I am a lucky man. Lucky to have the family and friends I have in my life. Lucky to have grown up in an upper-middle class environment in the wealthiest and most powerful country in the world at a time in history where my maleness, whiteness and even Jewishness provide me with indisputable privilege. I have had a top notch education and been surrounded by some of the most brilliant minds of two or three generations. I have an absolute obligation to make positive use of those opportunities and my visual impairment does not exempt me from that duty. In many ways my disability only enhances that obligation when combined with the myriad privileges I enjoy.

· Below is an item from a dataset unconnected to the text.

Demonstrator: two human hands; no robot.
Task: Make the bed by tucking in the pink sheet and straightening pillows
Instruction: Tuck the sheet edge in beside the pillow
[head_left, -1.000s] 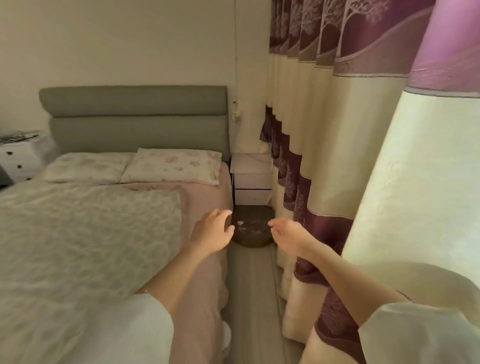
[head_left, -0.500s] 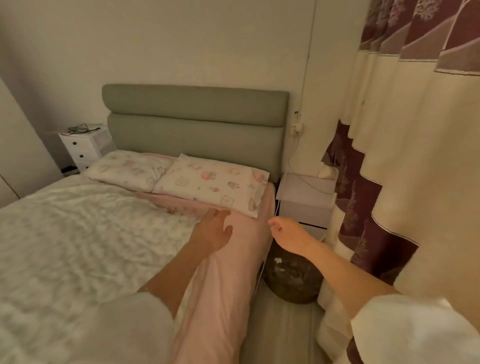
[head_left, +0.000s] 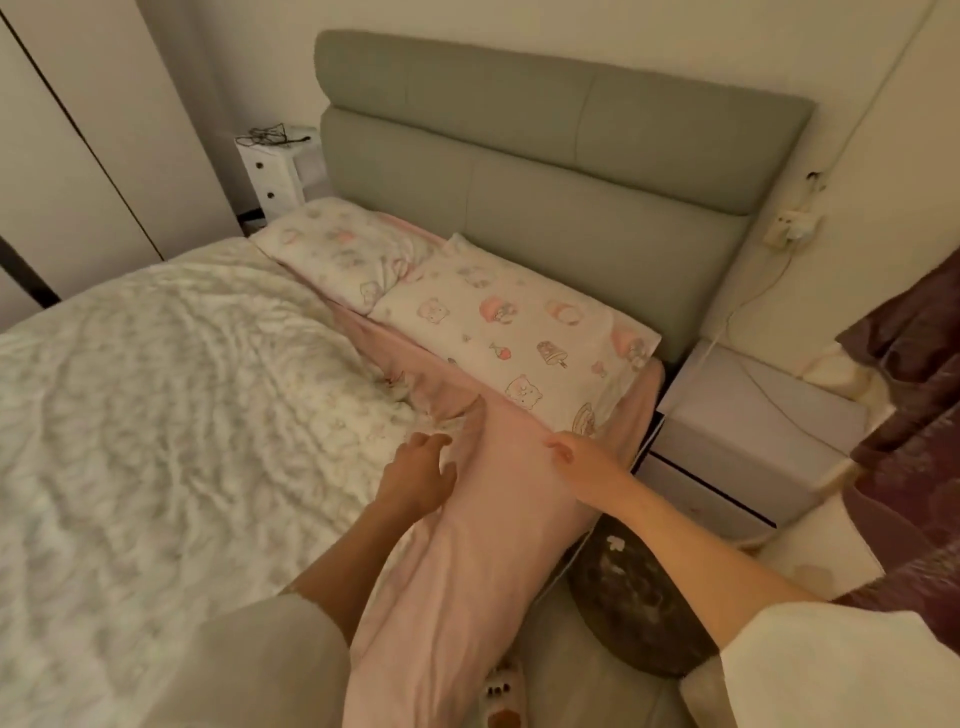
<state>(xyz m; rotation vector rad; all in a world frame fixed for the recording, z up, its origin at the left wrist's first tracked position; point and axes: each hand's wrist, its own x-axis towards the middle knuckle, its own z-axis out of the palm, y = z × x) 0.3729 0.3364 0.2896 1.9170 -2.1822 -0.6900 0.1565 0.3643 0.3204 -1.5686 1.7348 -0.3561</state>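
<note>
The pink sheet (head_left: 483, 525) lies along the near edge of the bed, bunched into a long loose ridge that runs from below the pillows down toward the bottom of the view and hangs over the mattress side; the white textured blanket (head_left: 156, 405) covers the rest of the bed to its left. The left hand (head_left: 418, 475) is over the sheet where it meets the blanket, fingers spread and relaxed, gripping nothing; whether the palm touches the fabric I cannot tell. The right hand (head_left: 576, 460) reaches to the sheet just below the near pillow (head_left: 514, 332), fingers curled toward the fabric (a pinch looks likely, but the fingertips are too blurred to say whether they have caught it). The near pillow, printed with small cartoon figures, lies flat against the grey-green headboard (head_left: 545, 156); the far pillow (head_left: 337, 249) sits beside it, its near corner tucked under the first. A white nightstand (head_left: 748, 415) stands just beside the bed on the right, a dark round basket (head_left: 634, 603) on the floor near it.
</note>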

I don’t always feel lucky. Not when I get another rejection email. Not on the third of every month when the Federal government reminds me I’m unemployed with an SSDI check. Not when I read a LinkedIn update telling about so-and-so’s new job that I’d applied for and not even gotten an interview even though I know I am more qualified. But when I’m having those tough days I try to never allow myself more than twelve hours or so to really feel that anger/upset/disappointment. Then I ask myself “What’s next?”.
Anger is good, it motivates better than most things. Sadness is good, it compels you to find a way out of it. As I said, I am angry about the unemployment numbers for people with disabilities (“PWDs”). I am sad about those same statistics. So what am I going to do to change it? As all lawyers are fond of saying “That depends.” I’m a damn good talker, always have been. I’m not sure i’m quite as good at writing. I suppose that’s really for you all to decide. I know I need concrete data. I have anecdotes aplenty and am sharp enough to use Department of Labor statistics to extrapolate certain reasonable estimates. But I need irrefutable empirical evidence to compel either policy makers or non-profit funders to help me address the issue. I need a ground-swell of grassroots support. I need the average person to internalize the fact that in the next twenty years six in ten people in the American workforce will have a disability requiring an accommodation. I need a strategic plan to form partnerships with trade organizations and service providers to help build systemic change. I need Don Corleone those politicians you carry around in your pocket like so many nickels and dimes……….Sorry, got distracted, one of the greatest movies ever made is playing in the background.
Most importantly. I need an audience. I need my voice and those voices of those I write for to be heard. This isn’t a one man show. This fight is for, and alongside, every PWD who strove to overcome every challenge put before them, earn that MA or PhD or JD or MD and still finds it far too hard to find full time, permanent employment.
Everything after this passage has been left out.